In Being Debra Dr Keehahan, who holds a PhD in Psychology on the subject of Dehumanization and is currently completing a second PhD in Visual Arts at UNSW, offers the audience a taste of the embodied experience of being a dwarf in contemporary Australian society. It captures interactions that have happened to Dr Keenahan throughout her life including flashbacks to Debra’s memories of school, dating, and engaging with authority figures, including doctors, as well as her routine daily encounters in a park.
“Because we are so physically different from other people, it can be very hard for others to understand our experience and our perspective,” said Dr Keenahan, referring to herself and her daughter, Sarah, who also has the condition achondroplasia dwarfism. “Consequently, that can all too often, unfortunately, lend itself to people dehumanising us – they objectify us, infantilise us and treat us like children or dolls. Virtual reality provides an opportunity in which to immerse people in the sorts of interactions and present them with the perspective that we experience better than any other medium.”
In addition to creating the clinic, a team of artists and psychologists from fEEL developed an app-based Course of Empathy, a practical tool to complement a participant’s visit to The Empathy Clinic. It is also available to anyone seeking to enhance empathy skills.
The festival will also feature the world premiere of two new virtual reality works exploring mental health and healing from Aboriginal perspectives, created by the acclaimed collective project Uti Kulintjaku (UK). Formed from the Ngangkari traditional healers and artists of the NPY Women’s Council, the UK addresses community issues of mental health from both Aboriginal and Western perspectives. Working with Big Anxiety and fEEL, the team have created two new virtual reality works, sharing their healing practices through creative visualisation, including Waumananyi: The Song on the Wind, an Anangu-led response to the experiences of constraint, entrapment and depression through the traditional story of The Man in the Log.
Both virtual reality projects are designed by UNSW Art & Design’s Volker Kuchelmeister, a senior research fellow in fEEL at the National Institute of Experimental Arts.
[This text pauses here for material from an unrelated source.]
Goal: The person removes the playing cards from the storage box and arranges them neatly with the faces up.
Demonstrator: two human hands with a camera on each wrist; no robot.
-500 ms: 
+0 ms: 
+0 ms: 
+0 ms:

“The virtual reality experience asks ‘what is it really like to be physically and mentally trapped in a space that you can’t escape from?’ In this case you can see through holes in the log and you can see people you love and people in your community, but you can no longer connect with them. It became a profound metaphor for incarceration, separation, addiction and that sense of powerlessness that many people experience.”
The Big Anxiety Festival opens on 27 September and runs until 9 November 2019 at venues across Sydney.